Wherever an image appears in the data, omit it and copy all the remaining text word for word.

_Data extract_.
——————

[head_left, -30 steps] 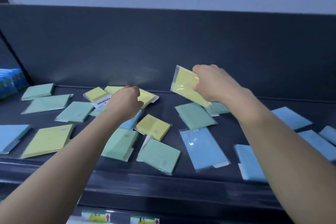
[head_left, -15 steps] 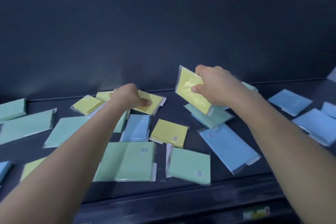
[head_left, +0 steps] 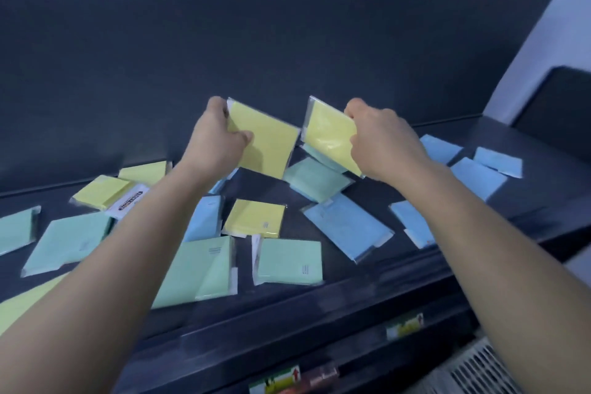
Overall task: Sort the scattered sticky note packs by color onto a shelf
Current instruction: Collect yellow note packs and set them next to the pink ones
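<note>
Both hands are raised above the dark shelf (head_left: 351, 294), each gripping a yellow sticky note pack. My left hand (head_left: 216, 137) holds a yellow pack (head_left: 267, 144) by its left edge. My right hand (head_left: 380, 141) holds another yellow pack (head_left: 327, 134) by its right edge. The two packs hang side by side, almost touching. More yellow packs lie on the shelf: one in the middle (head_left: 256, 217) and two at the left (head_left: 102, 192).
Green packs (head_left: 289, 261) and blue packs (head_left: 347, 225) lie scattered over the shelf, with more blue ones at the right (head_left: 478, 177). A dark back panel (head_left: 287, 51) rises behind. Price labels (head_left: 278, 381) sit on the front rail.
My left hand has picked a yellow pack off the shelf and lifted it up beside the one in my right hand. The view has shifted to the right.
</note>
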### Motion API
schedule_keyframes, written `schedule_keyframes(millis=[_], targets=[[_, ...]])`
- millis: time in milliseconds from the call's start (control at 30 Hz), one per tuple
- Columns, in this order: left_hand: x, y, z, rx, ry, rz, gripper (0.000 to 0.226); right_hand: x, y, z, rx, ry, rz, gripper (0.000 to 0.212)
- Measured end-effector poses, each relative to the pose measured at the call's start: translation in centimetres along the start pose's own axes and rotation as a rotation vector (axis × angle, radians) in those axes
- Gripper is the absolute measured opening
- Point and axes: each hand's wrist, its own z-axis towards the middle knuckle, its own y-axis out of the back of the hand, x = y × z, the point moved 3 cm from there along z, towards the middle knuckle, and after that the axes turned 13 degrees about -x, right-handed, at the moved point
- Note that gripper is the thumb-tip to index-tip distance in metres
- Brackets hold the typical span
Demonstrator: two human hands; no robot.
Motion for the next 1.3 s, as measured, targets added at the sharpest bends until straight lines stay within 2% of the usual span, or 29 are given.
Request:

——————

_Answer_.
[head_left, -30 steps] 
[head_left, -15 steps] 
[head_left, +0 steps] 
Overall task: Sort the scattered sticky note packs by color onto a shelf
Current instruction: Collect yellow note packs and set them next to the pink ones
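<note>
Both hands are raised above the dark shelf (head_left: 351, 294), each gripping a yellow sticky note pack. My left hand (head_left: 216, 137) holds a yellow pack (head_left: 267, 144) by its left edge. My right hand (head_left: 380, 141) holds another yellow pack (head_left: 327, 134) by its right edge. The two packs hang side by side, almost touching. More yellow packs lie on the shelf: one in the middle (head_left: 256, 217) and two at the left (head_left: 102, 192).
Green packs (head_left: 289, 261) and blue packs (head_left: 347, 225) lie scattered over the shelf, with more blue ones at the right (head_left: 478, 177). A dark back panel (head_left: 287, 51) rises behind. Price labels (head_left: 278, 381) sit on the front rail.
My left hand has picked a yellow pack off the shelf and lifted it up beside the one in my right hand. The view has shifted to the right.
</note>
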### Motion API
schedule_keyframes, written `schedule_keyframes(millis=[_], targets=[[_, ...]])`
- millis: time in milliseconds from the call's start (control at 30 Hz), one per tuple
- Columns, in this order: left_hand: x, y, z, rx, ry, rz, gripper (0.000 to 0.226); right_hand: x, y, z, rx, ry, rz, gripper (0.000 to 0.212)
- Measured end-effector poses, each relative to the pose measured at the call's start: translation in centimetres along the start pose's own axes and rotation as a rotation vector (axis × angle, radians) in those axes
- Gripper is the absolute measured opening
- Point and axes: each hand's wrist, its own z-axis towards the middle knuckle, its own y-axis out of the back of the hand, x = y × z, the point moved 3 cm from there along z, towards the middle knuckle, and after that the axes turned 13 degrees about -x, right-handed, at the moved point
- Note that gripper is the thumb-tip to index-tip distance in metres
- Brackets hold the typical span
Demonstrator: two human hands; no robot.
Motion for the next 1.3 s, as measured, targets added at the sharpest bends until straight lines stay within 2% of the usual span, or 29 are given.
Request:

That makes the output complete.